The annual SciX Conference gives aspiring researchers and graduate researchers an opportunity to gain visibility for the work that they are conducting. Yesterday, Spencer Witte, a graduate student at The Ohio State University, delivered a presentation titled, “Biodosimetric Assessment of Neutron Exposed Murine Hair by Raman Spectroscopy” (1). Witte explored using Raman spectroscopy to assess radiation exposure by analyzing changes in hair keratin following neutron irradiation.
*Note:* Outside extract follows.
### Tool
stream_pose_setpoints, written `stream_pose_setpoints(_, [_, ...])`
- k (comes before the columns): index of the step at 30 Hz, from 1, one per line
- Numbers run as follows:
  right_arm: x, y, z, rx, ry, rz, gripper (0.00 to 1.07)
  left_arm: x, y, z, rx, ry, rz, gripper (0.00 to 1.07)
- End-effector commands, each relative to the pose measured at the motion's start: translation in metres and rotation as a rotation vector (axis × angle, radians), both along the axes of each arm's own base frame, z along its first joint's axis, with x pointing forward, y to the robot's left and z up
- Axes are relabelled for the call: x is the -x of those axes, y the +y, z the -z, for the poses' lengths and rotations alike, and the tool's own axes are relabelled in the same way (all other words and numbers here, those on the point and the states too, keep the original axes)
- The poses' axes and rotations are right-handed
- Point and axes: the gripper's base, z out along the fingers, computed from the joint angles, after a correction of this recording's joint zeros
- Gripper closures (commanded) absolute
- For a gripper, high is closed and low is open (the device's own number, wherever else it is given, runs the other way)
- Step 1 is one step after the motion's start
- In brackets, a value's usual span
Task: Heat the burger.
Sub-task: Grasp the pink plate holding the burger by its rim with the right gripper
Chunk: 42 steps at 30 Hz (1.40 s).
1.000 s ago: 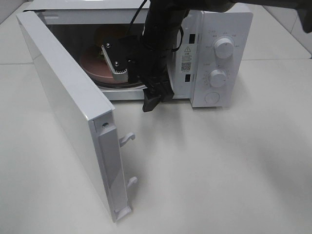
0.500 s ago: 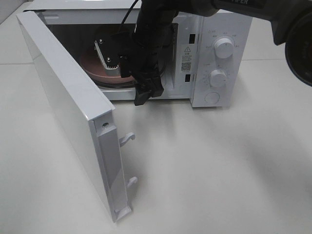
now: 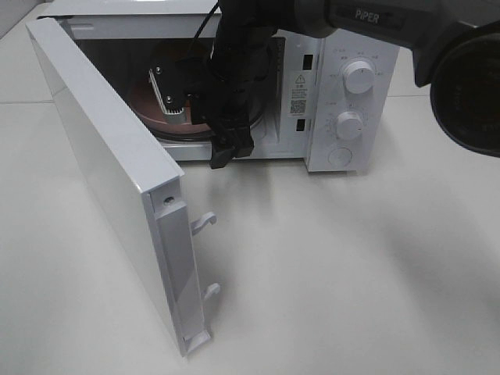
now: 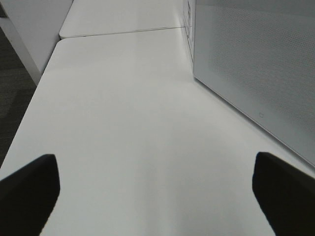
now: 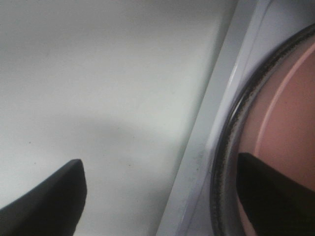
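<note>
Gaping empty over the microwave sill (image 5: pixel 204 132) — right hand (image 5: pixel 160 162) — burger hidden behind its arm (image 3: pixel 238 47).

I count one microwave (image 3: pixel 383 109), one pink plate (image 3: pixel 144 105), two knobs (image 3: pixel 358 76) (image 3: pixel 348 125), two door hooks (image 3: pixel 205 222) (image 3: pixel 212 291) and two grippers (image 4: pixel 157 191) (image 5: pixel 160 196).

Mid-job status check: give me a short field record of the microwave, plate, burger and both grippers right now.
microwave: door swung wide open
pink plate: inside, on the glass turntable
burger: not visible, the arm blocks the view
right gripper: open, empty, at the cavity's front edge
left gripper: open, empty, over the table beside the door
</note>
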Motion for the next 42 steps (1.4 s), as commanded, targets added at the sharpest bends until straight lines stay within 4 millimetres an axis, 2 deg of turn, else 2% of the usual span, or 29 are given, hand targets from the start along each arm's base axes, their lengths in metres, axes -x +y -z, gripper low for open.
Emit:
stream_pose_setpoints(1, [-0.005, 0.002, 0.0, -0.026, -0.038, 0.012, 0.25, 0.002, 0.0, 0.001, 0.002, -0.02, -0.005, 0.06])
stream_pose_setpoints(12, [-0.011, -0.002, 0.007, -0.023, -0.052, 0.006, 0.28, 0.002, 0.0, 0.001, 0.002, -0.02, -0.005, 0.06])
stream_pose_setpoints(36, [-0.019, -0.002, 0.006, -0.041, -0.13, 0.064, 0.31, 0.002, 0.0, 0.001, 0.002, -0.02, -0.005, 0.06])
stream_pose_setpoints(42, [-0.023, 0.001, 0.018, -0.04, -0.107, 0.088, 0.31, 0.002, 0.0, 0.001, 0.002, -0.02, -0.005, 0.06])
He described how as part of the study, male and female C57BL/6 mice were exposed to doses up to 4 Gy and monitored over time, with Raman spectra collected from hair bulbs at multiple timepoints (1). The application of machine learning (ML) models, which included partial least squares (PLS), random forest (RF), and support vector machine (SVM), helped predict dose and time post-exposure, achieving dose-response errors as low as 0.7 Gy (1). The findings reveal temporal spectral changes in hair keratin, highlighting Raman spectroscopy’s potential for retrospective biodosimetry after radiation exposure.

As part of our coverage of the SciX Conference, Spectroscopy sat down with Witte to talk about his research. In the below video segment, Witte addresses how machine learning (ML) algorithms can differentiate between spectral features associated with radiation dose and those reflecting temporal changes post-exposure, as well as the benefits of using Raman spectroscopy to detect and quantify radiation-induced molecular changes.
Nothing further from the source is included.